Yet it is just such a restrictive approach that is advocated by the Committee of Ministers of the Council of Europe, which “recommends that member states have a normative, institutional and judicial framework to protect persons who, in the context of their working relations, report or reveal information concerning threats or harm to the public interest”.Footnote 19 The European Court of Human Rights has also found that the existence of a relationship of subordination between a whistleblower and their employer, and the resulting duty of loyalty, reserve and discretion, is “a special feature of the concept of whistleblowing”.Footnote 20 This approach echoes Jubb’s view that loyalty to the organisation in which they operate is pivotal to the character of the whistleblower.Footnote 21 This restrictive stance may be understandable if one considers that the persons most in need of protection against retaliation are indeed those who are subject to a power of direction and sanction exercised by a hierarchical authority, as is the case of persons bound by a contract of employment or by a statutory civil service regime.Footnote 22 Directive 2019/1937 of 23 October 2019 has not much improved the situation for whistleblowers outside a professional organisation. Article 4 states that its provisions apply to “whistleblowers working in the private or public sector who have obtained information about violations in a professional context”. However, this argument is clouded by the fact that the Directive adopts such a broad conception of the professional framework that it goes far beyond the sphere of the exercise of hierarchical power. Indeed, in its Article 4 the Directive specifies that the persons entitled to make a report via an internal reporting channel, and who are thus protected against retaliation, should not be limited to those bound by a contract of employment or a statutory relationship, but should also include shareholders and members of the management body of a company including non-executive members, as well as trainees, or any person working under the supervision and direction of contractors, subcontractors and suppliers. In addition, persons who disclose information obtained in the context of an employment relationship after the end of their employment contract or before the formation of the contract of employment in the context of a hiring procedure are also protected.

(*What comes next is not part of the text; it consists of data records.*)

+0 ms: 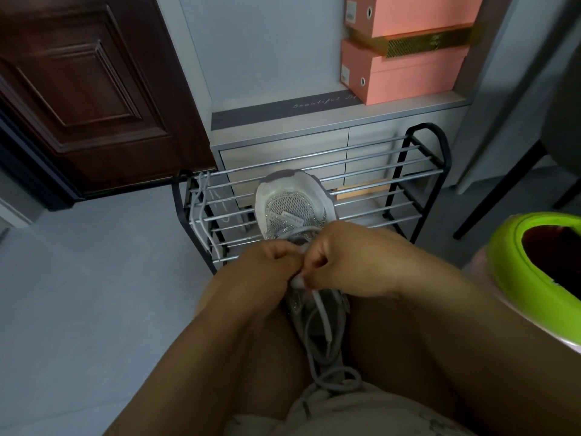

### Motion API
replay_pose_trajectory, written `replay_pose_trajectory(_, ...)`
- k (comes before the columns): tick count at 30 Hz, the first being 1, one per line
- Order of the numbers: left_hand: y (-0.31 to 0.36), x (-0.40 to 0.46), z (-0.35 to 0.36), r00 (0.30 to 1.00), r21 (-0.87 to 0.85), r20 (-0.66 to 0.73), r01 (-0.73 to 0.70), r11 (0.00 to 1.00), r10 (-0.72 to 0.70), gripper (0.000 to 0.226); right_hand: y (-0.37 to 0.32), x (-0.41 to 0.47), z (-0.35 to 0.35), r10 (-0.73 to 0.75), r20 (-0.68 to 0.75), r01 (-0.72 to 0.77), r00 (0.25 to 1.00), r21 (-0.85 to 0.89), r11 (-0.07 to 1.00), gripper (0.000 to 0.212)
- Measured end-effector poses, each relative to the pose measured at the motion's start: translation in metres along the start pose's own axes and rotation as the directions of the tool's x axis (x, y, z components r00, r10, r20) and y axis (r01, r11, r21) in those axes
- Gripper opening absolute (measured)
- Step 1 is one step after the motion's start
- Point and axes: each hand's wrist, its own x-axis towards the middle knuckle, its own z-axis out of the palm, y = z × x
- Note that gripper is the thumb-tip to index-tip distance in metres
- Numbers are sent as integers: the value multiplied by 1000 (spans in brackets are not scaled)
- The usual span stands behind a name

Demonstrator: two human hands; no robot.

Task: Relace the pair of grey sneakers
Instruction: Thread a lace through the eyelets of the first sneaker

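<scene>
Both hands meet over the sneaker (294, 206), knuckles up. Left hand (267, 265) has its fingers curled in, pinching the lace (322, 313) near the tongue. Right hand (345, 259) is likewise curled, thumb and forefinger closed on the same lace, the two hands touching at the fingertips. Below them the pale lace runs back toward the person, ending in loose grey loops at the lap (tips hidden by the shorts).

Sneaker sits toe away from the person, its front resting on the rack (314, 196), heel end between the knees and mostly covered by the forearms. Mesh toe box plainly visible.

A second lace (199, 212) hangs over the rack's left end.

Behind the rack: a grey cabinet (283, 140), two pink boxes (405, 70) stacked on it. Dark door (88, 89) to the left. Green-rimmed bin (534, 262) at right.
</scene>
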Motion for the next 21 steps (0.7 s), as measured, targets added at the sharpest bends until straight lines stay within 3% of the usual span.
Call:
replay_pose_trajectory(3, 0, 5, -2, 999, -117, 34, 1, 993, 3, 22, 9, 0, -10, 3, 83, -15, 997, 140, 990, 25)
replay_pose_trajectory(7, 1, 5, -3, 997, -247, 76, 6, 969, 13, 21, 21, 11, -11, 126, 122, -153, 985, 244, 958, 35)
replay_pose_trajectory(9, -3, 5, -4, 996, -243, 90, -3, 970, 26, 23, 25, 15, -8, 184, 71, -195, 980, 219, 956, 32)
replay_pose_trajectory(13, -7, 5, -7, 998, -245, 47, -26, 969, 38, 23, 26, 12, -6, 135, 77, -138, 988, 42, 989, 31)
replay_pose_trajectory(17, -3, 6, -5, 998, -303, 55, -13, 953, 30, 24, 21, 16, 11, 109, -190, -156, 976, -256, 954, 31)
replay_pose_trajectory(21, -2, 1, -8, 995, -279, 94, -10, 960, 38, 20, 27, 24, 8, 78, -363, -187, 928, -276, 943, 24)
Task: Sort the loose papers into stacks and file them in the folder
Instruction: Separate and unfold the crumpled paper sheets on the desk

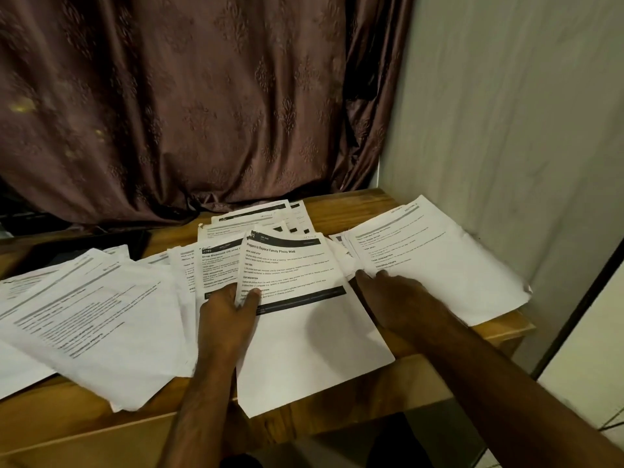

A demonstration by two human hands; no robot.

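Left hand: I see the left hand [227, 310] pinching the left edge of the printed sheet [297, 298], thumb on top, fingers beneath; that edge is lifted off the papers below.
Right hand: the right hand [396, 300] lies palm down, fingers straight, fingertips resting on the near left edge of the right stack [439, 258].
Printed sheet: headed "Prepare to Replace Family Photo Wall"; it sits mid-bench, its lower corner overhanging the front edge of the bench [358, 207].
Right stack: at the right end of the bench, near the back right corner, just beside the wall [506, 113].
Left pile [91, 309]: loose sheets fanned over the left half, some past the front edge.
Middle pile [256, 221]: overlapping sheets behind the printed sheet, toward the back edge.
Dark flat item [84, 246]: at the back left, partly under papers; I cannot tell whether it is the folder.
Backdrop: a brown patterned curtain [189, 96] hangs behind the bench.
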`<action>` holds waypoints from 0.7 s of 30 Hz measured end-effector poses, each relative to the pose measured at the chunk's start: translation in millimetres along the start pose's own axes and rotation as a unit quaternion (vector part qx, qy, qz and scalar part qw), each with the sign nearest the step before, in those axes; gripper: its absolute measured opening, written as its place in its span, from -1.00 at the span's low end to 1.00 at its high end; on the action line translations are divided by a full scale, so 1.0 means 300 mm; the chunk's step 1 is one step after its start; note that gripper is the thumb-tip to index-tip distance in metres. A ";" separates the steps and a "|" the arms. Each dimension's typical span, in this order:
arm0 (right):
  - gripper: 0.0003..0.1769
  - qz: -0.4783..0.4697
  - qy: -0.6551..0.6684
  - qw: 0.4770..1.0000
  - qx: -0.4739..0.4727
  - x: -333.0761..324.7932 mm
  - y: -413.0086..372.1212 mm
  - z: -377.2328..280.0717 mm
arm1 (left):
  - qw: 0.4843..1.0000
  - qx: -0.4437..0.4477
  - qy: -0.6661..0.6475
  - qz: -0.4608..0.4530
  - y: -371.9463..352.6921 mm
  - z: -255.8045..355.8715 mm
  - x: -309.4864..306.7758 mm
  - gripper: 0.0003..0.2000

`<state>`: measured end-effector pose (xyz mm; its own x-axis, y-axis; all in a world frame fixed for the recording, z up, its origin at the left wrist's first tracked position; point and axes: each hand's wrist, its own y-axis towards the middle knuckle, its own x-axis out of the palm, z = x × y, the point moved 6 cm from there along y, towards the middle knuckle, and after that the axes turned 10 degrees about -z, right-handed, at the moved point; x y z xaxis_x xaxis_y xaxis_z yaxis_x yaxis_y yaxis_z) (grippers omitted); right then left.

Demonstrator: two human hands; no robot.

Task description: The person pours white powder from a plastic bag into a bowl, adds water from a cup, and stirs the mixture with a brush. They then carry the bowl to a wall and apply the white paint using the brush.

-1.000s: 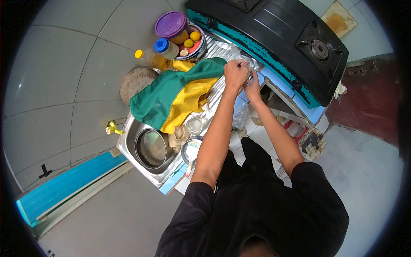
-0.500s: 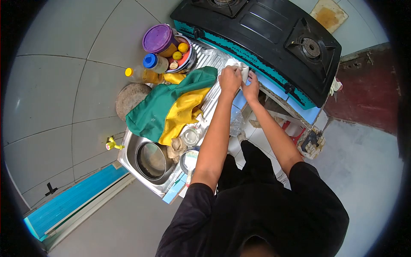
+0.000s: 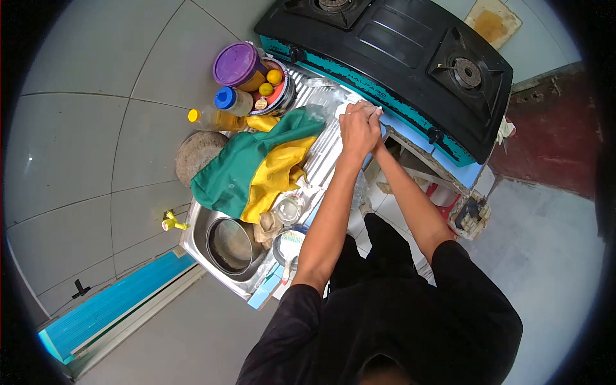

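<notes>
My left hand (image 3: 357,128) is closed over a white crumpled piece (image 3: 348,104) at the counter, right below the front edge of the stove. White shows on the left of the knuckles and a bit by the fingertips. Pressed close against it on the right is my right hand (image 3: 377,142), also closed there, its fingers largely hidden behind the left. Whether the white piece is cloth or plastic I cannot tell. Left of the hands, a green and yellow cloth (image 3: 247,160) lies draped over the ridged steel drainboard (image 3: 328,138).
Above the hands stands a black two-burner stove (image 3: 398,45). A tub with a purple lid (image 3: 236,64), yellow fruit (image 3: 274,76), an oil bottle (image 3: 215,119) and a blue-lidded jar (image 3: 237,101) line the wall. A dark pan (image 3: 215,256) sits in the sink; a glass (image 3: 289,208) and brush (image 3: 290,250) are nearby.
My hands have come together, the left now overlapping the right, where before they were apart at the white piece. The left has shifted slightly right and down.
</notes>
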<state>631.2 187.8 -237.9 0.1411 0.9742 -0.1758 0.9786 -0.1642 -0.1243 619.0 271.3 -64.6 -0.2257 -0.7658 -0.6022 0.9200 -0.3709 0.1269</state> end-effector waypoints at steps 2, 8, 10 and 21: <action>-0.46 -0.044 0.106 0.993 -0.029 -0.002 0.031 0.017 | 1.000 0.012 0.013 0.012 0.006 0.017 -0.008 -0.83; -0.60 -0.067 0.102 0.992 0.017 0.029 0.064 0.213 | 0.998 -0.050 -0.004 -0.023 0.047 -0.121 0.072 -0.81; -0.65 0.011 -0.164 0.984 -0.062 -0.012 -0.030 -0.029 | 0.994 -0.100 -0.025 -0.025 0.051 -0.144 0.075 -0.79; -0.28 0.038 -0.114 0.992 0.023 -0.032 -0.094 -0.048 | 0.958 -0.215 0.153 -0.110 -0.027 -0.308 0.100 -0.75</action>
<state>604.3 185.2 -218.7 0.1713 0.8992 -0.4027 0.9578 -0.2477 -0.1456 634.4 300.0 -156.4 -0.3850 -0.4799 -0.7884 0.9229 -0.2046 -0.3261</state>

As to whether the protection of whistleblowers should only benefit employees and civil servants, the law of 9 December 2016, in its initial version, was ambiguous. On the one hand, the law made whistleblower status conditional on reporting facts of which the whistleblower had “personal knowledge”. No reference was made, in the definition of whistleblowers, to obtaining information in the workplace. But, on the other hand, the law made the protection of whistleblowers conditional on compliance with the procedures set out in Article 8, which demanded that the report be made first to a superior.Footnote 23 This procedural requirement would therefore limit the protection of the law to persons in a professional setting where an internal reporting channel must be in place. This apparent inconsistency led to the law being challenged on the grounds that it was contrary to the constitutional objective of the accessibility and intelligibility of the law. The French Constitutional Court refused this argument, however, and ruled that the legal definition of whistleblowers “is intended to apply not only to the cases provided for in Article 8, but also, where appropriate, to other [ie possible future] whistleblowing procedures decided by the law, outside the professional framework”. This ruling therefore leaves the door open for the protection of whistleblowers reporting facts obtained outside the professional context, but it confirms that no such protection is provided under the Sapin 2 law of 2016.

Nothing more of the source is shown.